I had driven up into the American Legion parking lot before, but I’d never been in the building, or in any American Legion building, so this is a new experience for me. We park around back and enter what turns out to be a bar room, with a bartender behind the counter and a few men on stools. I feel strange to be a female entering what is clearly a very male world, but everyone is welcoming.
Everyone knows Gene, who, I learn, is a Vietnam veteran, as are most of the men who now belong to the American Legion. Gene takes me into a room lined with photographs and points out his own picture on the wall, as well as many friends, some of whom did not come back. There are photos of all of the Bartow County men who fought in World War I and World War II as well. It is moving to see this tribute to those who served.
As I look around the room, it dawns on me that this building must have been originally been built by the CCC. I had only seen the building from the outside before, and the siding on the building is recent aluminum siding.

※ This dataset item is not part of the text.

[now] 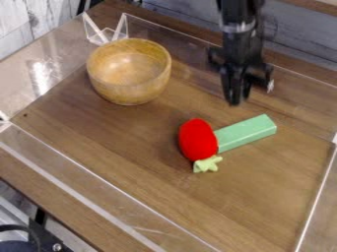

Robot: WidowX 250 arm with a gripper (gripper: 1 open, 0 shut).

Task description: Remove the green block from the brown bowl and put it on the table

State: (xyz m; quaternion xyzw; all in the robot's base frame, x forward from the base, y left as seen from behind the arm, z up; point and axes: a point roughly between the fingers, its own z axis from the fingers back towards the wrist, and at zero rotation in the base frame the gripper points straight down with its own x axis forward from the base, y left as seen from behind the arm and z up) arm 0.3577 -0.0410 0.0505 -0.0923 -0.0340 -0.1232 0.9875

But looking at the stonework on the massive fireplace, as well as the ornate woodwork on the mantle, the walls, and built-in cabinets, I realize that it looks exactly like the lodges that the CCC built in the national parks.
Sure enough, when Gene and I walk outside and around the building, the older part of the building has the trademark CCC stonework all around the bottom, and the chimney is made entirely of stacked stone. The part of the complex with the bar room in it is a newer addition, but the original building clearly dates back to the 30s or 40s.
Gene and I search the walls and shelves for CCC photographs, which he had seen once here. We can’t find any, but another member, Lamar Brock, says he will find them for me. We find a picture of the American Legion building shortly after it opened in 1946, and you can see the same stonework at the bottom of the building, but rustic cedar shakes instead of aluminum siding.
Most of the buildings in CCC camps, including the Cartersville one, were temporary military-style barracks, the kind that can be moved around and reassembled elsewhere. But this building must have been the headquarters, part of what the American Legion purchased in 1946.
When we go back outside, Gene shows me a tree he had planted in memory of his father, next to the stone plaque that commemorates the CCC’s presence here.
It is so strange how little we know or remember. I’ve been researching the CCC, and even I didn’t realize one of the original buildings was still here. Most people drive up and down Route 41, shopping at Hobby Lobby and eating at McDonald’s, without ever realizing that just behind this strip mall lies a piece of Cartersville’s history.
This October, the American Legion is planning an open house to celebrate its 100-year anniversary. Gene suggests that we should put together a display about the CCC for the event, and I am on board. I want people to remember how much men like General George Vance did to restore the fields and forests of Bartow County.